В начале июня снова появилась немецкая киногруппа, снимавшая многочисленные инсценированные сцены. На улицах арестовывали молодых, привлекательных и хорошо одетых евреек и доставляли в главное здание «Юденрата». Здесь их заставляли раздеваться, совершать непристойные сексуальные действия и принимать соответствующие позы. Выполняла ли группа какое-то задание или просто развлекалась, неизвестно.
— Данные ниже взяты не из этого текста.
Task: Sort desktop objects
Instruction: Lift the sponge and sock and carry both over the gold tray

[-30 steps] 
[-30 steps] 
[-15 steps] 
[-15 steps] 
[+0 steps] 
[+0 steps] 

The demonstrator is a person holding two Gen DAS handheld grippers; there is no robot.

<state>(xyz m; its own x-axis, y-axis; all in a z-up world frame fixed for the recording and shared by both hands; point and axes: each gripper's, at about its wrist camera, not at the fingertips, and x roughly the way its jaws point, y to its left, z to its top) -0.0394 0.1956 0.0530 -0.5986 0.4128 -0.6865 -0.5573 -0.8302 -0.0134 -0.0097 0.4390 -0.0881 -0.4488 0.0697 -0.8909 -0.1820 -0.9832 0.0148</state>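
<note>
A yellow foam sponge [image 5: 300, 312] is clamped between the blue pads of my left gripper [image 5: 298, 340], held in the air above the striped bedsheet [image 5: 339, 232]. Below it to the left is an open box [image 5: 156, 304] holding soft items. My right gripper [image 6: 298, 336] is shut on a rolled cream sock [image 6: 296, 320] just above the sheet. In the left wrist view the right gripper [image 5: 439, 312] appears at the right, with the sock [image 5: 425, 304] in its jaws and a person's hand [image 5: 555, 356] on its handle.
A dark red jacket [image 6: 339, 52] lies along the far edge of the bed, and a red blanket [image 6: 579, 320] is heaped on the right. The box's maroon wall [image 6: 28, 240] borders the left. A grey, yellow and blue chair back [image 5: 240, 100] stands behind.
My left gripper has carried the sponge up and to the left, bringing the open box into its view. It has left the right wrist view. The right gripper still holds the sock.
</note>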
В то же время в эти недели ходили многочисленные слухи, большей частью противоречившие друг другу. Говорили, что власти генерал-губернаторства решили оставить в гетто 120 тысяч евреев, чтобы те изготовляли форму для вермахта. Предполагали также, что немецкие чиновники, в особенности ведомство комиссара еврейского квартала, заинтересованы в сохранении гетто, чтобы не потерять свои посты и не попасть на фронт. Так пытались себя утешить, но в конечном счете никто не воспринимал всерьез эти более или менее оптимистические слухи. Господствовала паника и ожидание катастрофы.